Collected data
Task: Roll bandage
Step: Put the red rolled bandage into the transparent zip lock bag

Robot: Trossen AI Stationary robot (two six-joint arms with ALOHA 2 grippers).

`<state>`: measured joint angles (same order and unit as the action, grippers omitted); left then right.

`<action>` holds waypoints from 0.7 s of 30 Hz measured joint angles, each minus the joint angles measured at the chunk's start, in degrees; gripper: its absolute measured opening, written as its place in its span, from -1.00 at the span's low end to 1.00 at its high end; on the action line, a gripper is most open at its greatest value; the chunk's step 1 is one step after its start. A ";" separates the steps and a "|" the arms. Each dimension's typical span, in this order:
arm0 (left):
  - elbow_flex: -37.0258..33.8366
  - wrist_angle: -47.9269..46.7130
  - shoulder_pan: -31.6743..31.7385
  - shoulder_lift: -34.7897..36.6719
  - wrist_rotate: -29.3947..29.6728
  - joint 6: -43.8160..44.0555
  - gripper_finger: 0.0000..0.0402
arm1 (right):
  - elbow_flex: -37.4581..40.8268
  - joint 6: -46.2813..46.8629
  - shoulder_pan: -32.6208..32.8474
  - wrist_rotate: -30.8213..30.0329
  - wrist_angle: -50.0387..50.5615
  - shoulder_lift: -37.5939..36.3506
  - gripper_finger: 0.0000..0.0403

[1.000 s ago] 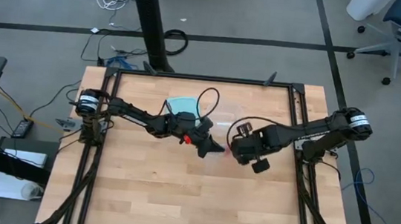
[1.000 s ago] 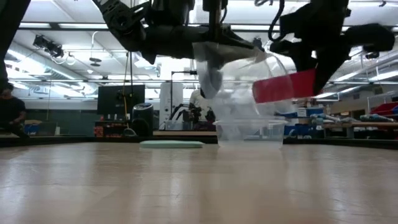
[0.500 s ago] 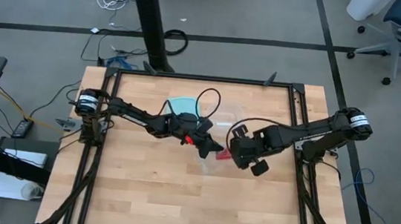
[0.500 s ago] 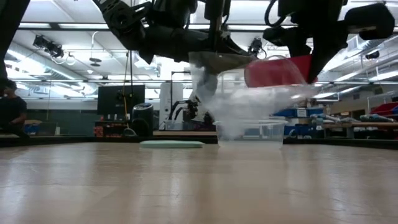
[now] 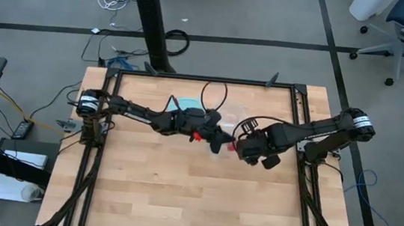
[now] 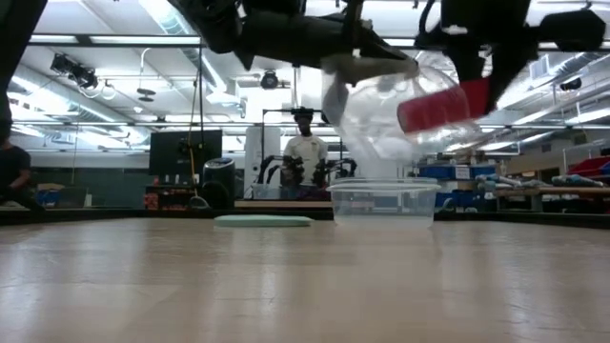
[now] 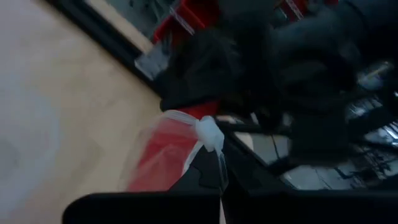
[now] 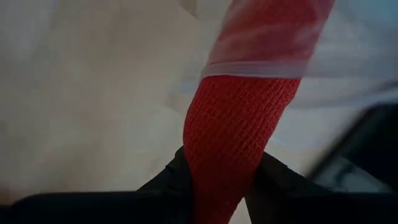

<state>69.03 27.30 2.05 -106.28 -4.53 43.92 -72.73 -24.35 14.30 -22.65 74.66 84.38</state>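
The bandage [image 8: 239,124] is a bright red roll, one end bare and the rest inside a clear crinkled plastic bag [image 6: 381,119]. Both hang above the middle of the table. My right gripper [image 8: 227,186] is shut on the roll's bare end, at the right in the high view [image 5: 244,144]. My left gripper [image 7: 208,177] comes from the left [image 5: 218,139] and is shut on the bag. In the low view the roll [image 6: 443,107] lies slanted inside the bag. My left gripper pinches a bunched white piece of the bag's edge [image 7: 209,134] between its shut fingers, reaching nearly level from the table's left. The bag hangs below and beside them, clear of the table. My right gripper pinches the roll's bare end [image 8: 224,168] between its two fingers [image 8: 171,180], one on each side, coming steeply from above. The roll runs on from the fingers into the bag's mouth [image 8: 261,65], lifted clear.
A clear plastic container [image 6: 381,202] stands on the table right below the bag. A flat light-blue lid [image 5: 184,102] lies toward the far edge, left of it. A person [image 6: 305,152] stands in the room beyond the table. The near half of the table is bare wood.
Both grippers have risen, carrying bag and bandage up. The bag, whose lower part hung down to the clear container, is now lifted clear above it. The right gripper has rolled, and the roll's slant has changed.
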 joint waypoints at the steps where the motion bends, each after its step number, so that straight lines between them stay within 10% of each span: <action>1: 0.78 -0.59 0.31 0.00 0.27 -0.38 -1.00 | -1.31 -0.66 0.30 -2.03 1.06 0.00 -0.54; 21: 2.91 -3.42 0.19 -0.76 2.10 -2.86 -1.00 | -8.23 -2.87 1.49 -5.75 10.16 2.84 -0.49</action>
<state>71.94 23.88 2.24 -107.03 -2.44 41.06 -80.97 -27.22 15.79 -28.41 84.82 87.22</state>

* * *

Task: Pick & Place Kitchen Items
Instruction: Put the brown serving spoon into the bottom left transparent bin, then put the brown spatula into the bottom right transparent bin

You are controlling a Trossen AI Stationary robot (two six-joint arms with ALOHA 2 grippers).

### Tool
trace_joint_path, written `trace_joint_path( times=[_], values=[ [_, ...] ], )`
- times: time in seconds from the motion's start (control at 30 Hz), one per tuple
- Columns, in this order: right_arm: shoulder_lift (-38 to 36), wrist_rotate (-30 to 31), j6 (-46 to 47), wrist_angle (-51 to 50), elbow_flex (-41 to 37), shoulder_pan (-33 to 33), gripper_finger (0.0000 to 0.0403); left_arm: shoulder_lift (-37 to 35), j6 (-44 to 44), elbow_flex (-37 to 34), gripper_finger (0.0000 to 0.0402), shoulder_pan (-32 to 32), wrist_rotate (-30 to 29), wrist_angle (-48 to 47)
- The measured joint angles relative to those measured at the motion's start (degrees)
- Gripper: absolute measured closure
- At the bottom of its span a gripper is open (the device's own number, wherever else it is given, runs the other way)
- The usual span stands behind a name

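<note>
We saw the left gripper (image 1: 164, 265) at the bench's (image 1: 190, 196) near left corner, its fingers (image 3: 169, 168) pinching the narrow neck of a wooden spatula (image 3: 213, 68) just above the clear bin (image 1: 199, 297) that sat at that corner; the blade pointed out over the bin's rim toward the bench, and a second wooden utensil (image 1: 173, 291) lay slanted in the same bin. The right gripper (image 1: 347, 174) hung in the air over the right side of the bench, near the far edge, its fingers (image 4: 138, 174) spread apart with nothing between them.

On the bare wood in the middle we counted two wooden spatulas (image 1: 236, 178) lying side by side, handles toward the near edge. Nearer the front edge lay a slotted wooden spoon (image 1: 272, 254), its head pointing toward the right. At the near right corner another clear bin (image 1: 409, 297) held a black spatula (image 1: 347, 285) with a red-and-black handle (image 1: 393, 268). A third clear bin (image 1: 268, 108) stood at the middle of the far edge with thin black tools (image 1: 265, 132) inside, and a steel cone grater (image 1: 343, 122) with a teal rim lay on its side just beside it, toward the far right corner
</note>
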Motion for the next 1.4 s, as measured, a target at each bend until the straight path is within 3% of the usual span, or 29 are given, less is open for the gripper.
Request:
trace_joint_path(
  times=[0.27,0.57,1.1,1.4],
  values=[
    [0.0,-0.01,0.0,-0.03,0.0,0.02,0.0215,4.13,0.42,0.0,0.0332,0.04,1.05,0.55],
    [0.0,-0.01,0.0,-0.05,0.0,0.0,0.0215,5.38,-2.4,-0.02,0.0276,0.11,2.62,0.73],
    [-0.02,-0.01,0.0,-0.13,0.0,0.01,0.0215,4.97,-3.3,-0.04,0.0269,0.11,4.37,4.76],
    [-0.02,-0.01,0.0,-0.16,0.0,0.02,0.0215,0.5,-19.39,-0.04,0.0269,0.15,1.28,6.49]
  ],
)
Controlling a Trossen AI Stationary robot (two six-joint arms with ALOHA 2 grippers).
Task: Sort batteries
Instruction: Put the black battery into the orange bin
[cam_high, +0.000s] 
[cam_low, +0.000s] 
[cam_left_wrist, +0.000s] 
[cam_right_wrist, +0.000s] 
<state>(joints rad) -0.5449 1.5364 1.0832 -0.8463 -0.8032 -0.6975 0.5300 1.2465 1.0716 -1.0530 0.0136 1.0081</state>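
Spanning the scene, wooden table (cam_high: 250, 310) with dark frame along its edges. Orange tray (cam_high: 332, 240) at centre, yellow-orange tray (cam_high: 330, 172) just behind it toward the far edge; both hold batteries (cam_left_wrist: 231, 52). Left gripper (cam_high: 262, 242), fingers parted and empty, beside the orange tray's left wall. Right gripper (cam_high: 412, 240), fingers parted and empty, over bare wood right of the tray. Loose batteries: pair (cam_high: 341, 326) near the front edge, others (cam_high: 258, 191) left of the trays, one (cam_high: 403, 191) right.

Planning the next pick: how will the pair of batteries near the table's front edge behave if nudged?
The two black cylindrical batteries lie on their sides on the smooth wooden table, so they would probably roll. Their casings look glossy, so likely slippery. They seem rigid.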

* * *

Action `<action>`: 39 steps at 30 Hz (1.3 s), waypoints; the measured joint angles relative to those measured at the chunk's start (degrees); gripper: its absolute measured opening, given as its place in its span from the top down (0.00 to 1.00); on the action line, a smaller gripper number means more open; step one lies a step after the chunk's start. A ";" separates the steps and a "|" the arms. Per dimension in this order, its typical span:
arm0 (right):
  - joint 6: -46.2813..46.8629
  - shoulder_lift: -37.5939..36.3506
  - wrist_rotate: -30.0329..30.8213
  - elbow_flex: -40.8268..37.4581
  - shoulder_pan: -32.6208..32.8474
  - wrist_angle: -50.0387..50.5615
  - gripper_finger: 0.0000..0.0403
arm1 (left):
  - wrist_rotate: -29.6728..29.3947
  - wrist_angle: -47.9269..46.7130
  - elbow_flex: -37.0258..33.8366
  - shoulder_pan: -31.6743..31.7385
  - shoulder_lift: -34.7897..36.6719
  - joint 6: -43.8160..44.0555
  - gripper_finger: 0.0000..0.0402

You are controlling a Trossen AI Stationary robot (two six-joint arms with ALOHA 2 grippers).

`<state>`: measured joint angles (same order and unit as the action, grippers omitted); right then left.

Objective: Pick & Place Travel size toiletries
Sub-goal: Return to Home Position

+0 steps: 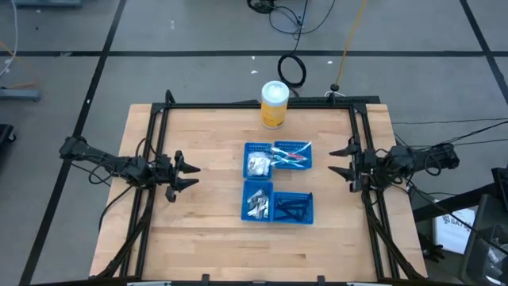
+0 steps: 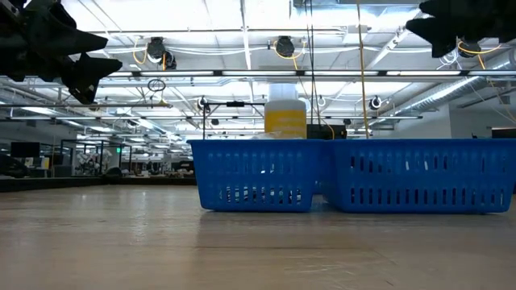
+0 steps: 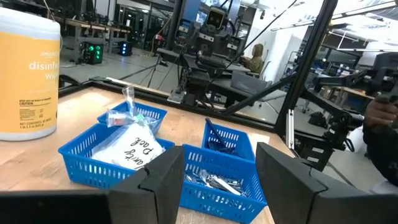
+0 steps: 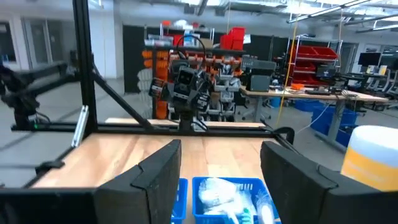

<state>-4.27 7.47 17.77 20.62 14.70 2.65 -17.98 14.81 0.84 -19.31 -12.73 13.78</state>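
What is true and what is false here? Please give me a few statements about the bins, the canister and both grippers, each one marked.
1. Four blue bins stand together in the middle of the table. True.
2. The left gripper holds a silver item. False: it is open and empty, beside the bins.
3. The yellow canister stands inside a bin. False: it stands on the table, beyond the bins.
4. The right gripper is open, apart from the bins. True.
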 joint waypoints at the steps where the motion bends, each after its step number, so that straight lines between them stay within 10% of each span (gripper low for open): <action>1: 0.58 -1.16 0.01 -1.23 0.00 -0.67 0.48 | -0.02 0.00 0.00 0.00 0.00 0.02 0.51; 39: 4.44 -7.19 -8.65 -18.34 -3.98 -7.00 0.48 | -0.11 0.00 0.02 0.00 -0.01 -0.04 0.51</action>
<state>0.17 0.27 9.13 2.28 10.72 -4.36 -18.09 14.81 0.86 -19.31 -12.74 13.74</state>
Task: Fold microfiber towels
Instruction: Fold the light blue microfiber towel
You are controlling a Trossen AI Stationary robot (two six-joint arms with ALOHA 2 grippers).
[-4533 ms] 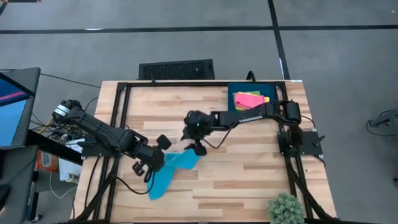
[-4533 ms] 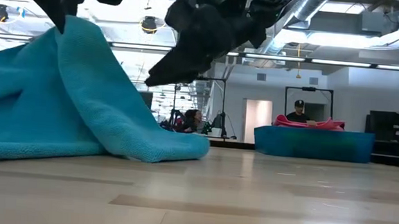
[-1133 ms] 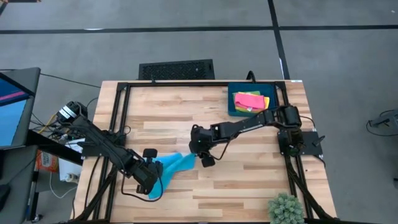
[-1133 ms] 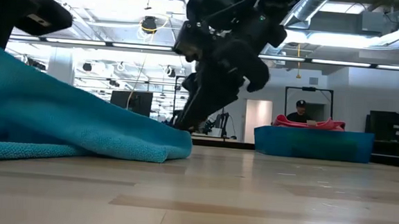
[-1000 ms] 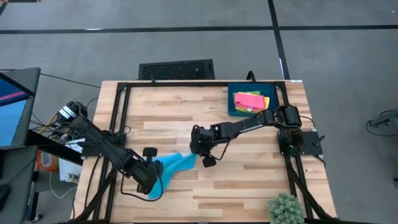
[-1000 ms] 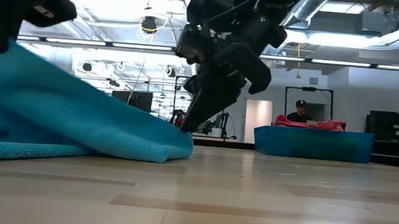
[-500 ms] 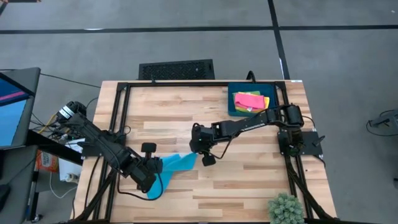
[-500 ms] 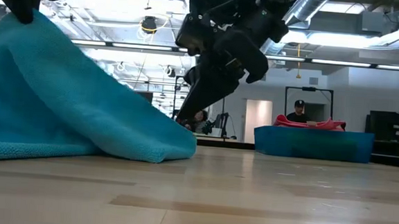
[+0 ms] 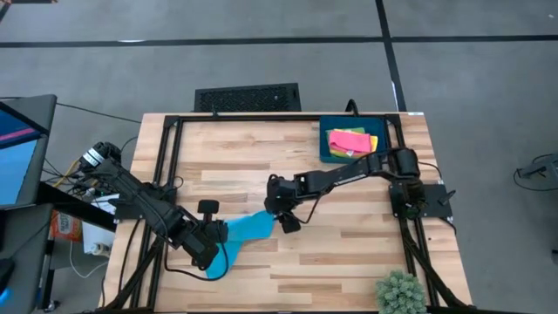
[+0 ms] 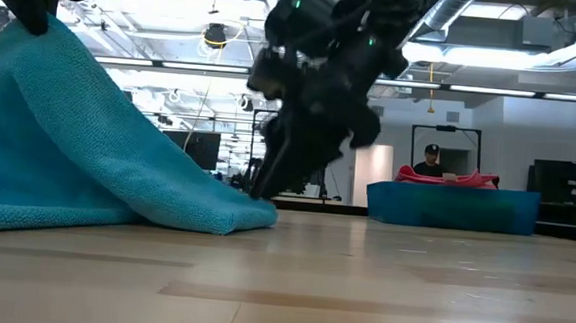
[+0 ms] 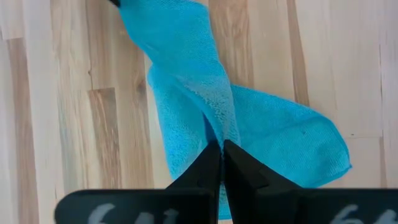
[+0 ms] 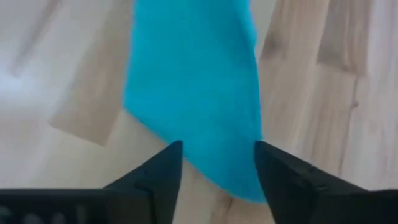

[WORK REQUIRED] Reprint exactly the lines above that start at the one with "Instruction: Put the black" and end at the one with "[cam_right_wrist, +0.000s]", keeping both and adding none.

[RESPONSE TO THIS TASK]
Instruction: Put the black battery into the orange bin
[cam_high, +0.000s] 
[cam_low, +0.000s] 
[cam_left_wrist, +0.000s] 
[cam_right_wrist, +0.000s] 

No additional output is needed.